Raul Drewnick, um dos grandes cronistas brasileiros, tinha por Luizinho um arrebatamento maior do que o de Dante por Beatriz. E escreveu: «Tive grandes ídolos na infância. Nenhum foi maior que Luizinho, o Pequeno Polegar. Ele era a alegria incomparável dos meus domingos. A paixão que tenho até hoje pelo futebol nasceu dele, dos pés dele, da sua magia. O que Charles Chaplin, o Carlitos, fazia no cinema, Luizinho repetia no Pacaembu. Arte pura, divina molecagem. O que devo a Carlitos jamais conseguirei pagar».

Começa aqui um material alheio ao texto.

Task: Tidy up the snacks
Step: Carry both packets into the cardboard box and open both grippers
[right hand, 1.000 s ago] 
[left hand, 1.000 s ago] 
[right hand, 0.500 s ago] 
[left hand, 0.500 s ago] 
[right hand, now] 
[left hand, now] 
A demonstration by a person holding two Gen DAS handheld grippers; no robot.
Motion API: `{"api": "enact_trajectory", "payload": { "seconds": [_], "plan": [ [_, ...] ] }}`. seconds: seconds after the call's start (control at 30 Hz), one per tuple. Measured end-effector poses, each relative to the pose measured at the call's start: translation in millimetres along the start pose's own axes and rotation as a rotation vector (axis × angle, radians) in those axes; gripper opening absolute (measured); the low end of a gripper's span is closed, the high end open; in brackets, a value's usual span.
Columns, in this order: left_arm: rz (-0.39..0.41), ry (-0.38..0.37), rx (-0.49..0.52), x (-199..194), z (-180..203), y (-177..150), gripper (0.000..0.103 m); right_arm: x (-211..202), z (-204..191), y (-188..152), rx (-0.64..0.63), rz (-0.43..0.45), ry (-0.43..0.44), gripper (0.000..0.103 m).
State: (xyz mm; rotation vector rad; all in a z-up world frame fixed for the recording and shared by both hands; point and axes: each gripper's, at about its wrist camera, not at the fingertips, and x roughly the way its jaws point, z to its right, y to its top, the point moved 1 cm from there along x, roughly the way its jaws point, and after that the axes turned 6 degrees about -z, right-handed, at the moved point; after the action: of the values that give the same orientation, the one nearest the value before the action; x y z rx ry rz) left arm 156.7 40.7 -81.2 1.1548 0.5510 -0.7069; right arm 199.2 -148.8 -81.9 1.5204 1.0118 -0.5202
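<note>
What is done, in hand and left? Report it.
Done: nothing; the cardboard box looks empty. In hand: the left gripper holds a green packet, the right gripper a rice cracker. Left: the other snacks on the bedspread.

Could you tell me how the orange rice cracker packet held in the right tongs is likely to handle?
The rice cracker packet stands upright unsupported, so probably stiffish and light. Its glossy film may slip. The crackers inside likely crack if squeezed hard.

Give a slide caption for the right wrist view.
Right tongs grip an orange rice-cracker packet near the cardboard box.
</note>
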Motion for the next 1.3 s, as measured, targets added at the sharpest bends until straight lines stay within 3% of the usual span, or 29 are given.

Luis Trochillo era um mãos-largas, distribuindo golos a torto e a direito pelos seus camaradas do Corinthians. Volta e meia dava-lhe um acesso de egoísmo e deixava-se levar pela sua vontade de só parar dentro da baliza contrária. Os golos do Pequeno Polegar eram tão imprevisíveis como a sua forma de viver. eram a alegria dos domingos. Ou, como cantava Gal Costa: «Eu preciso descobrir/ A emoção de estar contigo/ Ver o sol amanhecer/ E ver a vida acontecer/ Como um dia de domingo».

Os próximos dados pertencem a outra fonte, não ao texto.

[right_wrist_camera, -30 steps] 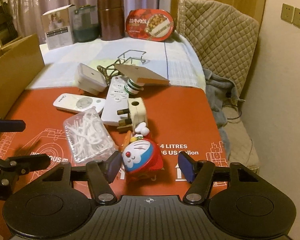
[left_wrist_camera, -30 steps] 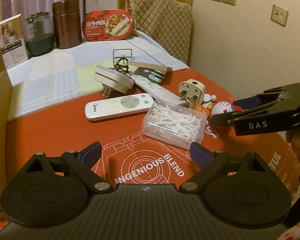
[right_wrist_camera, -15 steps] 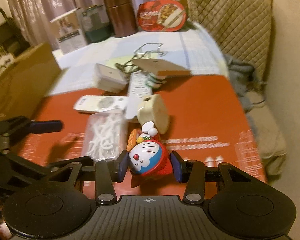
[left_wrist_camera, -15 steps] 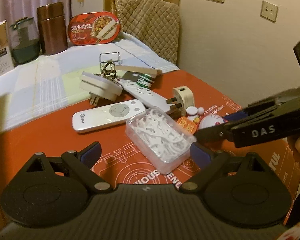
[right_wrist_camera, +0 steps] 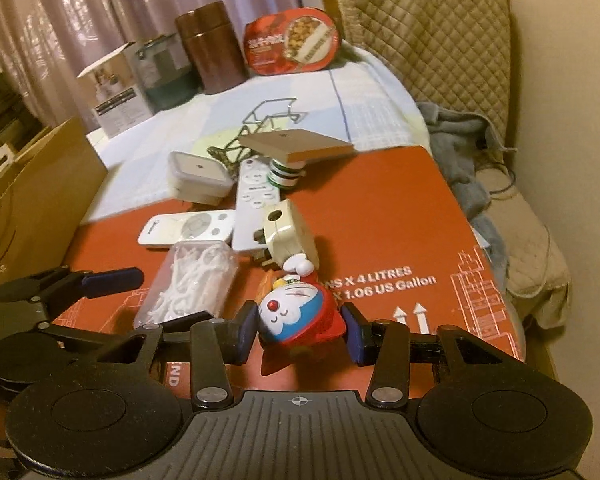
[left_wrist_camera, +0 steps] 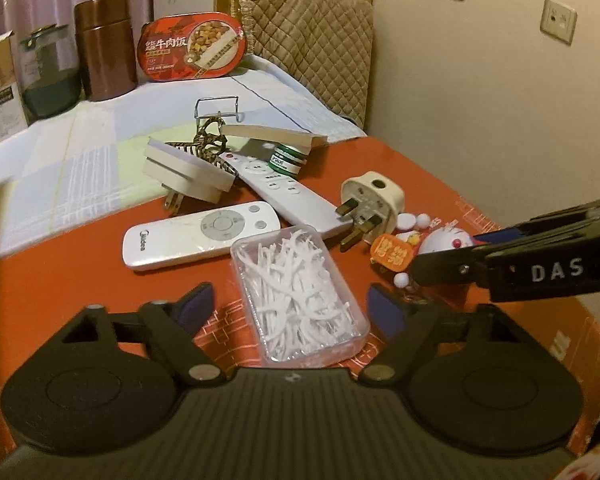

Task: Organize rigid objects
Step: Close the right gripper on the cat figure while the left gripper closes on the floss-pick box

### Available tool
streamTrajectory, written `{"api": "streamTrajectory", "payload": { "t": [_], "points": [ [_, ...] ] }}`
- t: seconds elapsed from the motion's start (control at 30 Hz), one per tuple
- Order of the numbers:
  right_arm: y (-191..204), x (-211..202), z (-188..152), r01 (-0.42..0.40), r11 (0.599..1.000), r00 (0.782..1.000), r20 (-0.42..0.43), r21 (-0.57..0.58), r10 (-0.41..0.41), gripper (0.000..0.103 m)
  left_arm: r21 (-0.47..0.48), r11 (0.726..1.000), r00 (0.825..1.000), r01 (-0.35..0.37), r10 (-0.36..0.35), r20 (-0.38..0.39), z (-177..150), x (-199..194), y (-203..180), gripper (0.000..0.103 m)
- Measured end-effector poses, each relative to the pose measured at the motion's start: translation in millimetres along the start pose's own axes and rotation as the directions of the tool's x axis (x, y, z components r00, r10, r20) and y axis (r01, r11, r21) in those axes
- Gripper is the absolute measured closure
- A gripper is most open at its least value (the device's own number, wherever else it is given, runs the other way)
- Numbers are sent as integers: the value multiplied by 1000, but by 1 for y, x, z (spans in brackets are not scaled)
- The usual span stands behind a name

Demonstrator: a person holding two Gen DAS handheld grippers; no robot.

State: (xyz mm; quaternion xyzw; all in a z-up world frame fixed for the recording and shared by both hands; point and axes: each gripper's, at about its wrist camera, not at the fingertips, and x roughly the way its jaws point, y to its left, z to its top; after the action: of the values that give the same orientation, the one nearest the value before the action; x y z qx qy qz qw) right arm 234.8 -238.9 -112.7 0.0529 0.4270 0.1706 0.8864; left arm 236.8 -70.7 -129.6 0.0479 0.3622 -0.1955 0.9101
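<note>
My right gripper is shut on a blue, white and red Doraemon toy, lifted and tilted; the toy also shows in the left wrist view. My left gripper is open, its fingers either side of a clear box of white floss picks, not touching it. Behind lie a short white remote, a long white remote, a cream three-pin plug, a white adapter and a small green jar under a thin book.
All lie on a red printed sheet over a table. A cardboard box stands at the left. At the back are a brown canister, a dark jar, a red food tray and a wire stand. A quilted chair is at the right.
My right gripper closed on the Doraemon toy and lifted it, tilting it. My left gripper moved forward until the floss pick box sits between its open fingers.
</note>
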Motion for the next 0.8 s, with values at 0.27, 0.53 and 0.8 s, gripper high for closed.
{"api": "streamTrajectory", "payload": {
  "t": [0.27,0.53,0.8],
  "points": [
    [7,-3,-5,-31,999,1000,-3,-29,31,61,25,999,997,-41,43,-62,-17,-21,16,52],
    [34,8,-17,-25,990,1000,-15,-142,23,61,25,997,996,-74,75,-38,-35,-35,22,51],
    [46,17,-21,32,972,999,-11,-232,-35,61,14,997,997,-77,77,-25,-34,-30,23,50]
  ]
}}
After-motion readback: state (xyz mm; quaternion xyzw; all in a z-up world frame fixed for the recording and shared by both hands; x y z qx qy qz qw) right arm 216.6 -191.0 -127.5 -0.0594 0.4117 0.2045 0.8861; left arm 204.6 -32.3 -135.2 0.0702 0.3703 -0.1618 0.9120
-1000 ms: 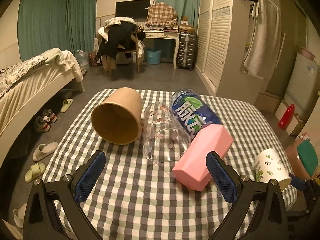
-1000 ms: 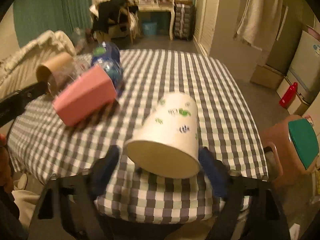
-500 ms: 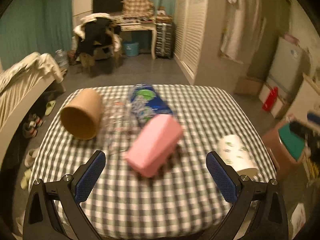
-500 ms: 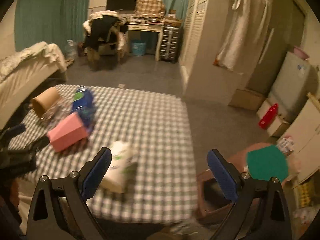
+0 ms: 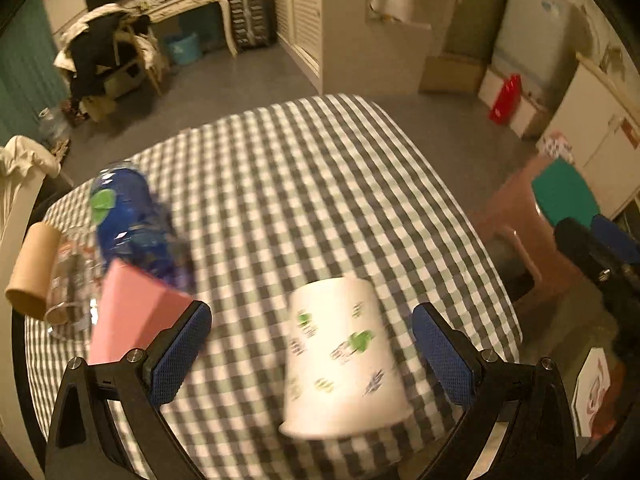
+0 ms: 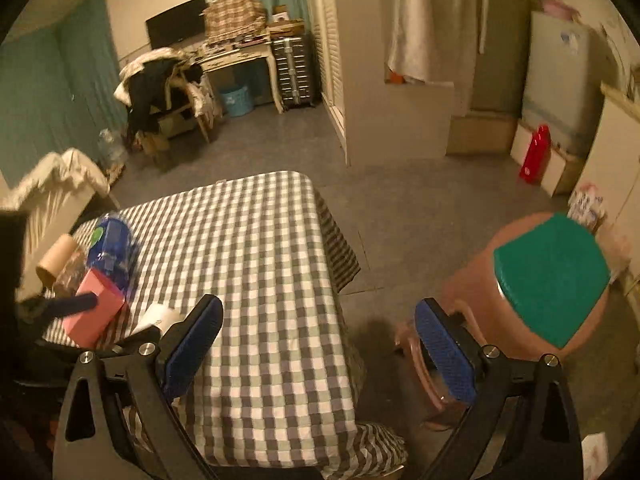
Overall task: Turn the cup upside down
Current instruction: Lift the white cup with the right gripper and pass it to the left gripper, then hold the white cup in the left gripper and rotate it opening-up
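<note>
Now: worktop (image 5: 304, 184) in checked cloth | pink box (image 5: 132, 312), blue bottle (image 5: 128, 220) at its left edge | white cup (image 5: 340, 360) mouth-down near front edge, between left gripper (image 5: 312, 352) fingers, apart, not touching | right gripper (image 6: 318, 348) fingers apart, empty, over right edge

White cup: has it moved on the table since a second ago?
Yes. The white cup now stands mouth down near the table's front edge, right of the pink box; a second ago it was tilted between the right hand-held gripper's fingers.
</note>
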`<state>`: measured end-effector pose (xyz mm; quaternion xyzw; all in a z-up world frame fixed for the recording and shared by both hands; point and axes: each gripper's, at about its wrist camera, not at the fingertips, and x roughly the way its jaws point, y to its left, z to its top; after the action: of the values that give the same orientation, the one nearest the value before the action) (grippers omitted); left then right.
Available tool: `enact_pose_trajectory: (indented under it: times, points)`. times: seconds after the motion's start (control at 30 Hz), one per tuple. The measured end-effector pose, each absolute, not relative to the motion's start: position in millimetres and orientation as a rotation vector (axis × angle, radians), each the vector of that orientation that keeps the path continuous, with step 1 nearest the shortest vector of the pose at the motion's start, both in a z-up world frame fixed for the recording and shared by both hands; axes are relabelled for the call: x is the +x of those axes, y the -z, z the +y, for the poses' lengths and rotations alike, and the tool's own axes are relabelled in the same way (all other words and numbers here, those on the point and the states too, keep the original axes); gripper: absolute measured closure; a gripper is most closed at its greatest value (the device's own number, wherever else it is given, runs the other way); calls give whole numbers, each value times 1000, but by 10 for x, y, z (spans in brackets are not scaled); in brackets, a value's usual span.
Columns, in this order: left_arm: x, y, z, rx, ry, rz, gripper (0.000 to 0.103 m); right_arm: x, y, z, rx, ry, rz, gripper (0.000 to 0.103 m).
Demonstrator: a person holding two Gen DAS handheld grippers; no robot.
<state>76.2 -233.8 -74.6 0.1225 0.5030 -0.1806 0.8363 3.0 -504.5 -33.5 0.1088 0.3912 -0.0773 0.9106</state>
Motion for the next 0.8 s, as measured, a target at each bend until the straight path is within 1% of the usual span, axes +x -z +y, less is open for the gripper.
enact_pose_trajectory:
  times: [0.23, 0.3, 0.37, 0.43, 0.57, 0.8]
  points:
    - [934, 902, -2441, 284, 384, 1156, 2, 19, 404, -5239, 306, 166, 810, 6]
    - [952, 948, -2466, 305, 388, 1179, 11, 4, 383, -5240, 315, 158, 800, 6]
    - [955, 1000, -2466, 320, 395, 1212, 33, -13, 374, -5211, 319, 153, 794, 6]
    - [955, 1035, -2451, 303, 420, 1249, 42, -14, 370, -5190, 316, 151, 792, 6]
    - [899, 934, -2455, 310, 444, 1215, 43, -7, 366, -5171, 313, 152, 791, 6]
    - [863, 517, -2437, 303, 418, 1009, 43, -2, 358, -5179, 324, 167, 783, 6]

O povo do Pacaembu via a vida acontecer com a emoção de estar com ele durante uma hora e meia. E Luizinho ensinava algo a todos os que queriam aprender com ele: não ter medo, desconhecer o medo, ignorar o medo, combater o medo. Fintar o medo, afinal. Parece que nunca ninguém lhe perguntou se se preocupava com a prostituição, com o ultramontanismo e com o pauperismo. Fizeram bem. Não era moço para entrar em conversas do género. Tinha mais em que pensar: inventar dribles, por exemplo. E os dribles podem ser um alívio para as questões terríveis que se desenrolam neste tempo triste, triste._Questões terríveis! Questões terríveis!